Volvimos a la Plaza del Duomo pues aún nos faltaba por visitar el Museo de la Catedral. Por el camino tuvimos la fortuna de encontrar una tienda de pinochos y artículos de madera artesanales y nos hicimos unas fotos muy graciosas. 

     

     

El museo de la Catedral es un poco caótico para mi gusto, y muy amplio. Al menos pudimos disfrutar de las auténticas Puertas del Paraíso de Ghiberti.

     



Se nos hizo bastante tarde, así que a buen ritmo fuimos al rastro de la ciudad pues habíamos leído en Internet que vendían monedas. Una pena que cuando llegamos, no había ningún puesto abierto, no sabemos si porque era Agosto o porque ya eran las 7.

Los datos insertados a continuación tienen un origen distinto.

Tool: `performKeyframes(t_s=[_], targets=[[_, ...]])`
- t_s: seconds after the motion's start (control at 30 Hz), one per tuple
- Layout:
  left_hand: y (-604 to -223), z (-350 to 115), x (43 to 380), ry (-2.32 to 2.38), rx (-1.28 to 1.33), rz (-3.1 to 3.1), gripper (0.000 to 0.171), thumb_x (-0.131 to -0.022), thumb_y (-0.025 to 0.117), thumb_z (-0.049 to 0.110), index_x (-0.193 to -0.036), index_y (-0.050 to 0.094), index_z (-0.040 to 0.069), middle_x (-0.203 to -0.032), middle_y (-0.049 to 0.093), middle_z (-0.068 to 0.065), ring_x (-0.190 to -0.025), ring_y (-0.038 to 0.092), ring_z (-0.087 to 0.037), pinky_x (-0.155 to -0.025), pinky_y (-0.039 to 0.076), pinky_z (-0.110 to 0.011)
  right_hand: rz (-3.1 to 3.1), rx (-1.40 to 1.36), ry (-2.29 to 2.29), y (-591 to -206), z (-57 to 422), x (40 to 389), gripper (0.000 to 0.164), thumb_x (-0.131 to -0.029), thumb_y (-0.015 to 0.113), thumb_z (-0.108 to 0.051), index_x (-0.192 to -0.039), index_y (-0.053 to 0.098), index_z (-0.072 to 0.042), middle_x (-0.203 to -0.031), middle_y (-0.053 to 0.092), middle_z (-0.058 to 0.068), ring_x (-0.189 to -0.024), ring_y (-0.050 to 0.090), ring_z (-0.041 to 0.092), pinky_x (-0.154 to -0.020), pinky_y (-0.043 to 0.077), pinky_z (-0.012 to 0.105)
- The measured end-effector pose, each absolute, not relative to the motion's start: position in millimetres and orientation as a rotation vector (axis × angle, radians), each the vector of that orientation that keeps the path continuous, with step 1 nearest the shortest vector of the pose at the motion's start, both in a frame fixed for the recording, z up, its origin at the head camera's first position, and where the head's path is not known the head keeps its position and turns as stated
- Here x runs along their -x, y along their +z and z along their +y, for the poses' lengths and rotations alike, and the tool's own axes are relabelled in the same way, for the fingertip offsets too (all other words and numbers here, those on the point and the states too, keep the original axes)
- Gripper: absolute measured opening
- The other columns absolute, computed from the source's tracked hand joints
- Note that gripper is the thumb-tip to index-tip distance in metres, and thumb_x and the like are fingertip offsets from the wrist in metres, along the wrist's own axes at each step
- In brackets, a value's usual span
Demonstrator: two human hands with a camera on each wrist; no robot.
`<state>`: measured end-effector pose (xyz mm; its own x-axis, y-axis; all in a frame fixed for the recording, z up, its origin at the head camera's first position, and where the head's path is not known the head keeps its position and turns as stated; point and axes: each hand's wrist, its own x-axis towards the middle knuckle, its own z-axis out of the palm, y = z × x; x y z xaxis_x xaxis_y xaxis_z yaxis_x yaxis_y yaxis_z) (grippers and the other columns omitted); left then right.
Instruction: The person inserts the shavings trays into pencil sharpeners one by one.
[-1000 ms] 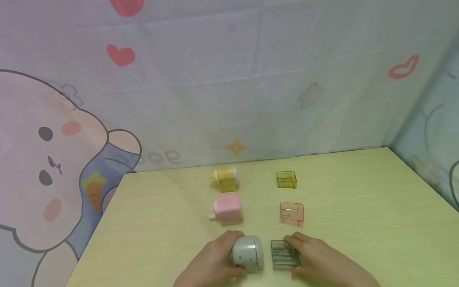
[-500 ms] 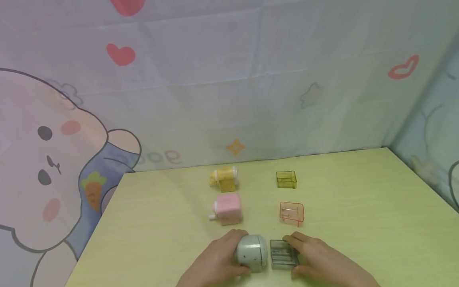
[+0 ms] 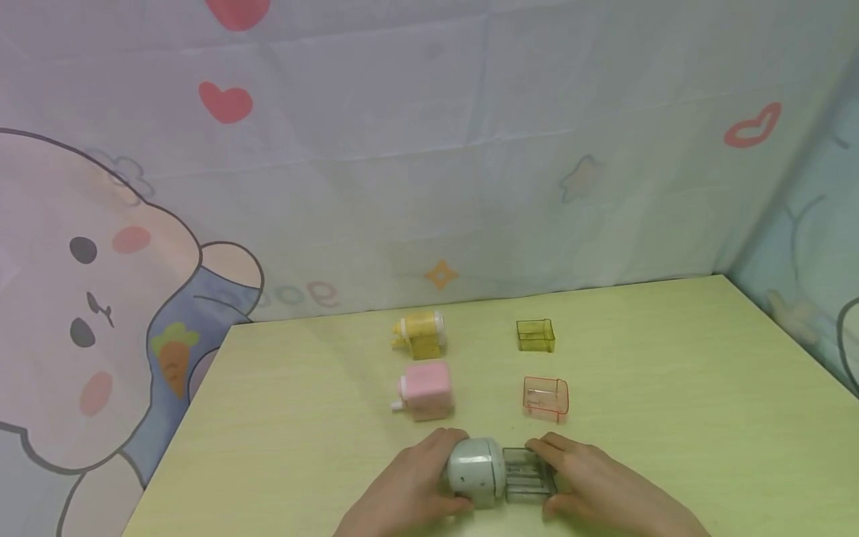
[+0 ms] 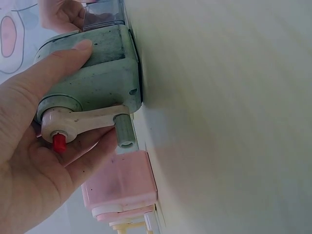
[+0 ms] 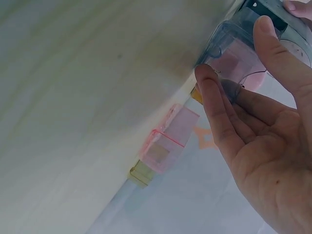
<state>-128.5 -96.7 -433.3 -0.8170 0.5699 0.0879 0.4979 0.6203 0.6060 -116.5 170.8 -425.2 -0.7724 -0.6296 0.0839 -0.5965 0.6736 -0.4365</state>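
My left hand (image 3: 419,481) grips a grey-green hand-crank pencil sharpener (image 3: 475,470) at the table's front. In the left wrist view its thumb lies along the sharpener's side, and the pale crank handle (image 4: 92,119) with a red tip faces the palm. My right hand (image 3: 584,477) holds a see-through grey shavings drawer (image 3: 526,477) between thumb and fingers. The drawer's left end meets the sharpener's right side. In the right wrist view the drawer (image 5: 226,41) lies right at the sharpener's dark opening (image 5: 265,14).
Behind the hands stand a pink sharpener (image 3: 428,389) and a yellow sharpener (image 3: 423,333). To their right lie a clear red-edged drawer (image 3: 546,397) and a clear olive-yellow drawer (image 3: 535,335). A printed cloth (image 3: 376,186) hangs along the table's back edge.
My left hand has moved the grey-green sharpener rightward up to the drawer, closing the gap. The right hand with the drawer has shifted slightly left. The other sharpeners and drawers have stayed put.
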Motion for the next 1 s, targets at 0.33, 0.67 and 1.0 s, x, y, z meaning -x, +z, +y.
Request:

Así que cambiamos los planes y decidimos acercarnos al Ponte Vecchio antes de que anocheciera para poder echar un vistazo a las joyerías. He de decir que había precios desorbitados pero también te podías comprar un joya por unos 50 euros, y aunque no lo hicimos no me pareció en general tan caro como había leído. 





Hora ya de volver al coche. A duras penas, conseguimos llegar, porque después de tantas escaleras en el día y tanto pasear, a algunos nos dolía ya hasta el alma. Y más teniendo en cuenta que al día siguiente teníamos que madrugar pues nos íbamos a Venecia. 

Antes de llegar al hotel, paramos en el restaurante La Frugola, muy cerca del mismo.